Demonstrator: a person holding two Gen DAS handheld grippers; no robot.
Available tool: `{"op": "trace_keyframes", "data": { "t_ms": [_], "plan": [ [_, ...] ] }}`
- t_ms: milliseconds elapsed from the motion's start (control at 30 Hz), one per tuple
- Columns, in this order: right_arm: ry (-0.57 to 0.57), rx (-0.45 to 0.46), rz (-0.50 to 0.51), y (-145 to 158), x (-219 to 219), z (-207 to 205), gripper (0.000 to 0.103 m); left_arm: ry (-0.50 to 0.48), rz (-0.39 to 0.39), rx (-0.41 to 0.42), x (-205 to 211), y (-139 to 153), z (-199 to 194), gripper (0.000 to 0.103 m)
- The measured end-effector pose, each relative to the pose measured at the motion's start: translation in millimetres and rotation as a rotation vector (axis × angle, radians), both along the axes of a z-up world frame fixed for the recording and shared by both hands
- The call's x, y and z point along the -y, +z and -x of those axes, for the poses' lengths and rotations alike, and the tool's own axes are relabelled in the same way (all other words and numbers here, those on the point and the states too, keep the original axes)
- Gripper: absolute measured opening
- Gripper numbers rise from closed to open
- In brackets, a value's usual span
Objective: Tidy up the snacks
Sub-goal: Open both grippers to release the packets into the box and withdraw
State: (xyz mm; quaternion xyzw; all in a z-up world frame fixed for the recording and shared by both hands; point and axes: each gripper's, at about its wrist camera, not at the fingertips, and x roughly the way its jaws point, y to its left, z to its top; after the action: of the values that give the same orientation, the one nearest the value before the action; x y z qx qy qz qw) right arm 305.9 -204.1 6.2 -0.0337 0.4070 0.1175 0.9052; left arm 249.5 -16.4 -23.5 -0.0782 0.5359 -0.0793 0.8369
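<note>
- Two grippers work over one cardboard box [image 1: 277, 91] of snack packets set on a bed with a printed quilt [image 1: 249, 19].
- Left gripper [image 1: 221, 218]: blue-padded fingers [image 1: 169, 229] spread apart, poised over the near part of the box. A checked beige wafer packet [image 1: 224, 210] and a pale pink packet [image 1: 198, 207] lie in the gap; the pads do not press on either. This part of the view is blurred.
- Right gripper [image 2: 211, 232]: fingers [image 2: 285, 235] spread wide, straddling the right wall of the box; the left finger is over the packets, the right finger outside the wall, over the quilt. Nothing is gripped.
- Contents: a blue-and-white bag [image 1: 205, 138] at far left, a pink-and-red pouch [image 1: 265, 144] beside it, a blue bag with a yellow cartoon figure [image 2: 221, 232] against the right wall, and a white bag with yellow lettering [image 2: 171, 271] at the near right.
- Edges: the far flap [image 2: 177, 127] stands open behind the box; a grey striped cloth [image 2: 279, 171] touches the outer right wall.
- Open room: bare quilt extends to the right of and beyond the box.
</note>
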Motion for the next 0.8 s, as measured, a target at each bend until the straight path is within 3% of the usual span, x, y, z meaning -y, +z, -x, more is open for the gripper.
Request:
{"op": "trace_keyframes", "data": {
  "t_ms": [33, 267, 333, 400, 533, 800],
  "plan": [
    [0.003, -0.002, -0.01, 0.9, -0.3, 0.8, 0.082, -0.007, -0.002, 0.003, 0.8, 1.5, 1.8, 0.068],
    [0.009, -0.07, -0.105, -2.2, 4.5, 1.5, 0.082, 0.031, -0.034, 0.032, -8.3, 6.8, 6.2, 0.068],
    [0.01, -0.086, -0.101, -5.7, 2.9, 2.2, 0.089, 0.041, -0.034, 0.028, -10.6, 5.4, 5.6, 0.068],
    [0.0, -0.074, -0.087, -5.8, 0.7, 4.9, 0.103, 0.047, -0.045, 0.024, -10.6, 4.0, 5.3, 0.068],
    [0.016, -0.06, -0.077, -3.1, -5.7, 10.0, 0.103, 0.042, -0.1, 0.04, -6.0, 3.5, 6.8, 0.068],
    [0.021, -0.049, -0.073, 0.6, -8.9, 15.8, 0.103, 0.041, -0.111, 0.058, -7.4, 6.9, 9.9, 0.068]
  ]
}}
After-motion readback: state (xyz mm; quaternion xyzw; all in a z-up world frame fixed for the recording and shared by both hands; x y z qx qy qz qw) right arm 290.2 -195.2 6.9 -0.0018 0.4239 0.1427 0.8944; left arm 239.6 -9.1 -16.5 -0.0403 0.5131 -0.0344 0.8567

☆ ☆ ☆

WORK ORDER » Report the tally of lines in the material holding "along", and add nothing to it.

TASK ANSWER » 2